▶ EXERCISE GOAL
Reproduce the data that follows precisely.

Data extracted from a collection
▼

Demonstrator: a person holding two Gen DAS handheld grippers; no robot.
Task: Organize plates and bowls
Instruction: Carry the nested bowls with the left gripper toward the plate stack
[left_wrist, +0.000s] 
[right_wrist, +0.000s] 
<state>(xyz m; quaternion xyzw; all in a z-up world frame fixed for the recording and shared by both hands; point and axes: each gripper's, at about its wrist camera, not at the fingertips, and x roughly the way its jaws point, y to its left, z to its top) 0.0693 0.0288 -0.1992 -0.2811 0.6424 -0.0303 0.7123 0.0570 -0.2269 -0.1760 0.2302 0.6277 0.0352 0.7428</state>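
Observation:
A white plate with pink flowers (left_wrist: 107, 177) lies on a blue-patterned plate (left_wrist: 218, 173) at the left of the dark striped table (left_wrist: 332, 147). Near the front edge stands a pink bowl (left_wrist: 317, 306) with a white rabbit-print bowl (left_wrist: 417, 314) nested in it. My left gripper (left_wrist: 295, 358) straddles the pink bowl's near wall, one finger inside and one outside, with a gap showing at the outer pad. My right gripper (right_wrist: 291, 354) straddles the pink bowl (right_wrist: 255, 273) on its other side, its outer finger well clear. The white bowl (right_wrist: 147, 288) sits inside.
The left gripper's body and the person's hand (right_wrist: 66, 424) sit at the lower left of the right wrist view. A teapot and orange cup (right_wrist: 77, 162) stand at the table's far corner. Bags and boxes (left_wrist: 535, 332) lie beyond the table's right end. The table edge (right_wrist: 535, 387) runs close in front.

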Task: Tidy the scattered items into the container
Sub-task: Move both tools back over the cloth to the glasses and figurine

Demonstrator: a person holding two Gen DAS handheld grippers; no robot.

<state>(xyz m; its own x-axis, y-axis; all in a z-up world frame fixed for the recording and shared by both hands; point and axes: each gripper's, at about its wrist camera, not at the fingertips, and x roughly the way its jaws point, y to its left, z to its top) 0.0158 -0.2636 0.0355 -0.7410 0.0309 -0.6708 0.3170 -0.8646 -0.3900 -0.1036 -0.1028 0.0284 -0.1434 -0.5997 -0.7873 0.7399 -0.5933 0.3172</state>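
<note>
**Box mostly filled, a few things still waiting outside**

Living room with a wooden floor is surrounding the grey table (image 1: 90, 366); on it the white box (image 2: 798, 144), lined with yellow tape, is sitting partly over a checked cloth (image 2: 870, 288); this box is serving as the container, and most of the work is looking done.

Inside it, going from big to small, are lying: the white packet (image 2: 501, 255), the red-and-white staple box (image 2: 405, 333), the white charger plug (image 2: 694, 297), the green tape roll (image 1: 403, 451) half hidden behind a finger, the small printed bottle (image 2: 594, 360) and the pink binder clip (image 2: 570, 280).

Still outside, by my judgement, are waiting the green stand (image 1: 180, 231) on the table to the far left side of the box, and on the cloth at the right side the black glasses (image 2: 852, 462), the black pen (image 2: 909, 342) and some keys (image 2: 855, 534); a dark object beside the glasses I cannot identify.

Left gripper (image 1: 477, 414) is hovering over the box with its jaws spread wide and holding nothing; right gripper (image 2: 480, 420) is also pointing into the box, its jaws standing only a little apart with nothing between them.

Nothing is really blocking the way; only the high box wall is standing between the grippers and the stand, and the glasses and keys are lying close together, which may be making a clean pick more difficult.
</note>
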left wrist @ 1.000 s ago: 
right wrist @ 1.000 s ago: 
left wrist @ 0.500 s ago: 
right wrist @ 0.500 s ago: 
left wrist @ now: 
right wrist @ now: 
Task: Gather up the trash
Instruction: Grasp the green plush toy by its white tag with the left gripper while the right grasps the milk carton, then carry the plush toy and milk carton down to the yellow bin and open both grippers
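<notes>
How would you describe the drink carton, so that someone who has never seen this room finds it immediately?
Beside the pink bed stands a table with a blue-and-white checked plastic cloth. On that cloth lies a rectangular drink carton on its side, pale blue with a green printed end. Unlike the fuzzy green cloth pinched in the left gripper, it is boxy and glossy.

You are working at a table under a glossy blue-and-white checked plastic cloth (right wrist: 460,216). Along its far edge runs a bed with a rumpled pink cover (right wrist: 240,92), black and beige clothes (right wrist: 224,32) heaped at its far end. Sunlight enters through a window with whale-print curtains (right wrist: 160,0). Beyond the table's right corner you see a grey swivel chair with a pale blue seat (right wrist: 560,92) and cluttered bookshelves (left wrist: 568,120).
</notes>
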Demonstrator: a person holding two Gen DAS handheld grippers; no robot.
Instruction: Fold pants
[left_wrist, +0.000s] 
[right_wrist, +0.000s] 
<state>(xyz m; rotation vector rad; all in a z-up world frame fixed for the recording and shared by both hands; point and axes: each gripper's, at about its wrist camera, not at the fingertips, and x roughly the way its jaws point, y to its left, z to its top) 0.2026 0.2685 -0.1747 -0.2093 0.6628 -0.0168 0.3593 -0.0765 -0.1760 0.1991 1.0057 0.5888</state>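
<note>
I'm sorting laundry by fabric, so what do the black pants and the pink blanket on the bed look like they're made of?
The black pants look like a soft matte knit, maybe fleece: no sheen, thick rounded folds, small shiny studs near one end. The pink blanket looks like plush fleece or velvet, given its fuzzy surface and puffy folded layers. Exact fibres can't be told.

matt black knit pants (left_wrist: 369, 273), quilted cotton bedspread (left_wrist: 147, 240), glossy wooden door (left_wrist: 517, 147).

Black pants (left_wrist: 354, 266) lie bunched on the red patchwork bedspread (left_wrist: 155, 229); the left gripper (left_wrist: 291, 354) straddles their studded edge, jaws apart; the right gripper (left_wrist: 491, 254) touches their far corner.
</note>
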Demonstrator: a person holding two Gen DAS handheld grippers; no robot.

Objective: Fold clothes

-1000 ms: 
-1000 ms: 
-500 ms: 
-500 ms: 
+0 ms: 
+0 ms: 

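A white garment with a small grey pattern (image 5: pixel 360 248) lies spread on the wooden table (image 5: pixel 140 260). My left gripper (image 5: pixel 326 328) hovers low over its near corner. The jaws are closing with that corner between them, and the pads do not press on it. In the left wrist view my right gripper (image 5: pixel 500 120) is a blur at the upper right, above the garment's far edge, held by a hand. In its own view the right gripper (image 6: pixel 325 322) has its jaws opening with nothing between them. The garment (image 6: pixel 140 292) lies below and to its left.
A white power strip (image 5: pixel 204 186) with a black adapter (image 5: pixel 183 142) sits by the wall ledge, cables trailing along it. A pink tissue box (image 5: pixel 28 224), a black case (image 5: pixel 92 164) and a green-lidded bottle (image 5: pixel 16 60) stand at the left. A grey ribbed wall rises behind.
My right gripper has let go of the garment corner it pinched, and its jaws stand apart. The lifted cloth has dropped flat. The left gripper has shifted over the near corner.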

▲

▶ REPLY
Demonstrator: a person holding two Gen DAS handheld grippers; no robot.
Task: Organize plates and bowls
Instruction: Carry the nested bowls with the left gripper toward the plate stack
[left_wrist, +0.000s] 
[right_wrist, +0.000s] 
<state>(xyz m; quaternion xyzw; all in a z-up world frame fixed for the recording and shared by both hands; point and axes: each gripper's, at about its wrist camera, not at the fingertips, and x roughly the way its jaws point, y to its left, z to its top) 0.0693 0.0288 -0.1992 -0.2811 0.6424 -0.0303 0.7123 0.0570 -0.2269 -0.1760 0.2302 0.6277 0.0352 0.7428</state>
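Observation:
A white plate with pink flowers (left_wrist: 107, 177) lies on a blue-patterned plate (left_wrist: 218, 173) at the left of the dark striped table (left_wrist: 332, 147). Near the front edge stands a pink bowl (left_wrist: 317, 306) with a white rabbit-print bowl (left_wrist: 417, 314) nested in it. My left gripper (left_wrist: 295, 358) straddles the pink bowl's near wall, one finger inside and one outside, with a gap showing at the outer pad. My right gripper (right_wrist: 291, 354) straddles the pink bowl (right_wrist: 255, 273) on its other side, its outer finger well clear. The white bowl (right_wrist: 147, 288) sits inside.
The left gripper's body and the person's hand (right_wrist: 66, 424) sit at the lower left of the right wrist view. A teapot and orange cup (right_wrist: 77, 162) stand at the table's far corner. Bags and boxes (left_wrist: 535, 332) lie beyond the table's right end. The table edge (right_wrist: 535, 387) runs close in front.
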
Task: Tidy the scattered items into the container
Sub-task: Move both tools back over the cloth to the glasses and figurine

Demonstrator: a person holding two Gen DAS handheld grippers; no robot.

<state>(xyz m; its own x-axis, y-axis; all in a z-up world frame fixed for the recording and shared by both hands; point and axes: each gripper's, at about its wrist camera, not at the fingertips, and x roughly the way its jaws point, y to its left, z to its top) 0.0158 -0.2636 0.0355 -0.7410 0.0309 -0.6708 0.3170 -0.8646 -0.3900 -0.1036 -0.1028 0.0284 -0.1434 -0.5997 -0.7873 0.7399 -0.5933 0.3172</state>
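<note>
**Box mostly filled, a few things still waiting outside**

Living room with a wooden floor is surrounding the grey table (image 1: 90, 366); on it the white box (image 2: 798, 144), lined with yellow tape, is sitting partly over a checked cloth (image 2: 870, 288); this box is serving as the container, and most of the work is looking done.

Inside it, going from big to small, are lying: the white packet (image 2: 501, 255), the red-and-white staple box (image 2: 405, 333), the white charger plug (image 2: 694, 297), the green tape roll (image 1: 403, 451) half hidden behind a finger, the small printed bottle (image 2: 594, 360) and the pink binder clip (image 2: 570, 280).

Still outside, by my judgement, are waiting the green stand (image 1: 180, 231) on the table to the far left side of the box, and on the cloth at the right side the black glasses (image 2: 852, 462), the black pen (image 2: 909, 342) and some keys (image 2: 855, 534); a dark object beside the glasses I cannot identify.

Left gripper (image 1: 477, 414) is hovering over the box with its jaws spread wide and holding nothing; right gripper (image 2: 480, 420) is also pointing into the box, its jaws standing only a little apart with nothing between them.

Nothing is really blocking the way; only the high box wall is standing between the grippers and the stand, and the glasses and keys are lying close together, which may be making a clean pick more difficult.
</note>
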left wrist @ 1.000 s ago: 
right wrist @ 1.000 s ago: 
left wrist @ 0.500 s ago: 
right wrist @ 0.500 s ago: 
left wrist @ now: 
right wrist @ now: 
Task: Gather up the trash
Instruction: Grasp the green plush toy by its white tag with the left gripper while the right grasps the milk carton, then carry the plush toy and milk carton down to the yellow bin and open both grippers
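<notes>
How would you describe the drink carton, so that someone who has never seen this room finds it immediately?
Beside the pink bed stands a table with a blue-and-white checked plastic cloth. On that cloth lies a rectangular drink carton on its side, pale blue with a green printed end. Unlike the fuzzy green cloth pinched in the left gripper, it is boxy and glossy.

You are working at a table under a glossy blue-and-white checked plastic cloth (right wrist: 460,216). Along its far edge runs a bed with a rumpled pink cover (right wrist: 240,92), black and beige clothes (right wrist: 224,32) heaped at its far end. Sunlight enters through a window with whale-print curtains (right wrist: 160,0). Beyond the table's right corner you see a grey swivel chair with a pale blue seat (right wrist: 560,92) and cluttered bookshelves (left wrist: 568,120).
</notes>
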Demonstrator: a person holding two Gen DAS handheld grippers; no robot.
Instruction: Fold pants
[left_wrist, +0.000s] 
[right_wrist, +0.000s] 
<state>(xyz m; rotation vector rad; all in a z-up world frame fixed for the recording and shared by both hands; point and axes: each gripper's, at about its wrist camera, not at the fingertips, and x roughly the way its jaws point, y to its left, z to its top) 0.2026 0.2685 -0.1747 -0.2093 0.6628 -0.0168 0.3593 -0.0765 -0.1760 0.1991 1.0057 0.5888</state>
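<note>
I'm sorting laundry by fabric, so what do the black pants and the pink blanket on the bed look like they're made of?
The black pants look like a soft matte knit, maybe fleece: no sheen, thick rounded folds, small shiny studs near one end. The pink blanket looks like plush fleece or velvet, given its fuzzy surface and puffy folded layers. Exact fibres can't be told.

matt black knit pants (left_wrist: 369, 273), quilted cotton bedspread (left_wrist: 147, 240), glossy wooden door (left_wrist: 517, 147).

Black pants (left_wrist: 354, 266) lie bunched on the red patchwork bedspread (left_wrist: 155, 229); the left gripper (left_wrist: 291, 354) straddles their studded edge, jaws apart; the right gripper (left_wrist: 491, 254) touches their far corner.
</note>
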Demonstrator: a person holding two Gen DAS handheld grippers; no robot.

Objective: Fold clothes

-1000 ms: 
-1000 ms: 
-500 ms: 
-500 ms: 
+0 ms: 
+0 ms: 

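A white garment with a small grey pattern (image 5: pixel 360 248) lies spread on the wooden table (image 5: pixel 140 260). My left gripper (image 5: pixel 326 328) hovers low over its near corner. The jaws are closing with that corner between them, and the pads do not press on it. In the left wrist view my right gripper (image 5: pixel 500 120) is a blur at the upper right, above the garment's far edge, held by a hand. In its own view the right gripper (image 6: pixel 325 322) has its jaws opening with nothing between them. The garment (image 6: pixel 140 292) lies below and to its left.
A white power strip (image 5: pixel 204 186) with a black adapter (image 5: pixel 183 142) sits by the wall ledge, cables trailing along it. A pink tissue box (image 5: pixel 28 224), a black case (image 5: pixel 92 164) and a green-lidded bottle (image 5: pixel 16 60) stand at the left. A grey ribbed wall rises behind.
My right gripper has let go of the garment corner it pinched, and its jaws stand apart. The lifted cloth has dropped flat. The left gripper has shifted over the near corner.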

There is nothing more to add to the answer.